The 2021 Plymouth City Council election was held on 6 May 2021 to elect members of Plymouth City Council in England.

The Labour Party took control of the council after the 2018 election, with thirty-one members and a working majority that they held in the 2019 election. Labour defended eleven seats and the Conservatives defended eight seats. The election was originally due to take place in May 2020, but was postponed due to the COVID-19 pandemic. The Conservatives won the most seats and the popular vote, but was not able to take over the council, resulting in no overall control.

Background 
Plymouth City Council will hold local elections, along with councils across England as part of the 2021 local elections. The council elects its councillors in thirds, with a third of seats being up for election every year for three years, with no election each fourth year to correspond with councillors' four-year terms. Councillors defending their seats in this election were previously elected in 2016. In that election, eleven Labour candidates and eight Conservative candidates were elected.

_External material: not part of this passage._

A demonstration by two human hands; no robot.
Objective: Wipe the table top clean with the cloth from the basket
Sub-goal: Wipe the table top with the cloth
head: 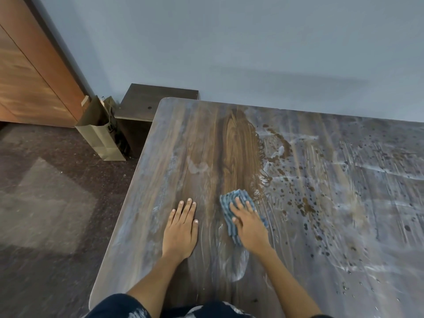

Following the 2018 Plymouth City Council election, the council has been controlled by the Labour Party, initially with thirty-one councillors.

Kevin Neil, who was elected in 2018, was suspended from the Labour Party when a police investigation was launched into him. He continues to sit as an independent following the closure of the police investigation, pending an internal investigation by the party. Chaz Singh, who was first elected in 2011, left the Labour Party in September 2019 saying that his party membership was incompatible with his Sikh faith. The Labour group leader Tudor Evans said that Singh's resignation followed a conversation about Singh's conduct. Margaret Corvid, who was first elected in 2018, was suspended from the Labour Party in December 2019 over accusations of antisemitism over comments she made in 2007 about "Zionist collaboration with the Nazis". She was reinstated in February 2020 after apologising and saying that her views had changed, pointing to her speech in June 2018 in support of the Working Definition of Antisemitism developed by the International Holocaust Remembrance Alliance.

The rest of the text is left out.